**Exercise requirements**
Having found the line that holds "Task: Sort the", give that line and all lines after it again, word for word, through the end of the data below.
Top of The data
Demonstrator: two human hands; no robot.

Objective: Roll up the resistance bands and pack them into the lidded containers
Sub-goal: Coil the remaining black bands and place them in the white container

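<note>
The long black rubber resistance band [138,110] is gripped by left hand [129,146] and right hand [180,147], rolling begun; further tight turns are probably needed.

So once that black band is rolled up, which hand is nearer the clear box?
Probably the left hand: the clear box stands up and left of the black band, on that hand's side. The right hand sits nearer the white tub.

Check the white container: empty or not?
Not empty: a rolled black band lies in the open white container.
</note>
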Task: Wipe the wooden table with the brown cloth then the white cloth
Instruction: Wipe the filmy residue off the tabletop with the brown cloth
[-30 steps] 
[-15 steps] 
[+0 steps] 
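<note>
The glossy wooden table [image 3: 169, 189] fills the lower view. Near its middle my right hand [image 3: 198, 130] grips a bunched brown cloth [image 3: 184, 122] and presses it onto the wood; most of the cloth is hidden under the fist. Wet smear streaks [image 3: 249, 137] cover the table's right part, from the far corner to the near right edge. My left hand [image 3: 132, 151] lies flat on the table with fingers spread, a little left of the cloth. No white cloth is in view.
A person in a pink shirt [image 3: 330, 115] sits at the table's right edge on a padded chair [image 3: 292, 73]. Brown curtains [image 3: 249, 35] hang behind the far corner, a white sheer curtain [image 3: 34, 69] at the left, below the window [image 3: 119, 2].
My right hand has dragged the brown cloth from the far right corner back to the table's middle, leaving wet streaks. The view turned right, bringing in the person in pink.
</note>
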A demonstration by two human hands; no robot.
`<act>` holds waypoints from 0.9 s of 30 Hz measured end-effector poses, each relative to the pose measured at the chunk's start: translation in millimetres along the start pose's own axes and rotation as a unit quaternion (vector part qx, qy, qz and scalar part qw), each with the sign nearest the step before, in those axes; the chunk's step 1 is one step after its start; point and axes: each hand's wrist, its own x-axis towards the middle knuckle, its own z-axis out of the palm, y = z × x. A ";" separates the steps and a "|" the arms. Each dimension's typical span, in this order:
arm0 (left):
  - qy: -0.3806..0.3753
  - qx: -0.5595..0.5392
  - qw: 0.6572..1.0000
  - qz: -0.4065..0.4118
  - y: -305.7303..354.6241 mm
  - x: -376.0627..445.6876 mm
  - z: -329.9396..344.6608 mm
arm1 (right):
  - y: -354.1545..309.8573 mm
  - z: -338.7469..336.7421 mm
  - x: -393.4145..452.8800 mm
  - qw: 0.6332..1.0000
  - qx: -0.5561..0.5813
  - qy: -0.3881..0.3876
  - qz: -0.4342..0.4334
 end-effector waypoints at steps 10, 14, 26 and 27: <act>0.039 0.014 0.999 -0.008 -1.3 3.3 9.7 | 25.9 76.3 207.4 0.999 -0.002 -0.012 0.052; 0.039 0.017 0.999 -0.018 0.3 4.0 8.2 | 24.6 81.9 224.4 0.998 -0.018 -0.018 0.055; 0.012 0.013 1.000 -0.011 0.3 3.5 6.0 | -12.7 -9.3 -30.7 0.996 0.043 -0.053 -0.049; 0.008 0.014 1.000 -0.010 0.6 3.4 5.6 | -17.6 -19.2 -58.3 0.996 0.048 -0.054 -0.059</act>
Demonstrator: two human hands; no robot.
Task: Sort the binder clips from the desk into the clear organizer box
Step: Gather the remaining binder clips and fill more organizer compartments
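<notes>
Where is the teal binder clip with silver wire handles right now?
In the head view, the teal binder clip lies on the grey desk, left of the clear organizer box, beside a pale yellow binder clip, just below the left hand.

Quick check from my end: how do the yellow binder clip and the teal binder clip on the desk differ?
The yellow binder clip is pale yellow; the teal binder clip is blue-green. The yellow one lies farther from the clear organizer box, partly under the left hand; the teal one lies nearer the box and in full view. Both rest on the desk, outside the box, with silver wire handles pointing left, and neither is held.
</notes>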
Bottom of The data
**Response to the task**
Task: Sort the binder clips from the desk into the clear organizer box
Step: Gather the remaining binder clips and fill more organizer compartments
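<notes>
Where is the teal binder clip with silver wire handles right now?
In the head view, the teal binder clip lies on the grey desk, left of the clear organizer box, beside a pale yellow binder clip, just below the left hand.

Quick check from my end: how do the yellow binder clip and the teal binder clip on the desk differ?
The yellow binder clip is pale yellow; the teal binder clip is blue-green. The yellow one lies farther from the clear organizer box, partly under the left hand; the teal one lies nearer the box and in full view. Both rest on the desk, outside the box, with silver wire handles pointing left, and neither is held.
</notes>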

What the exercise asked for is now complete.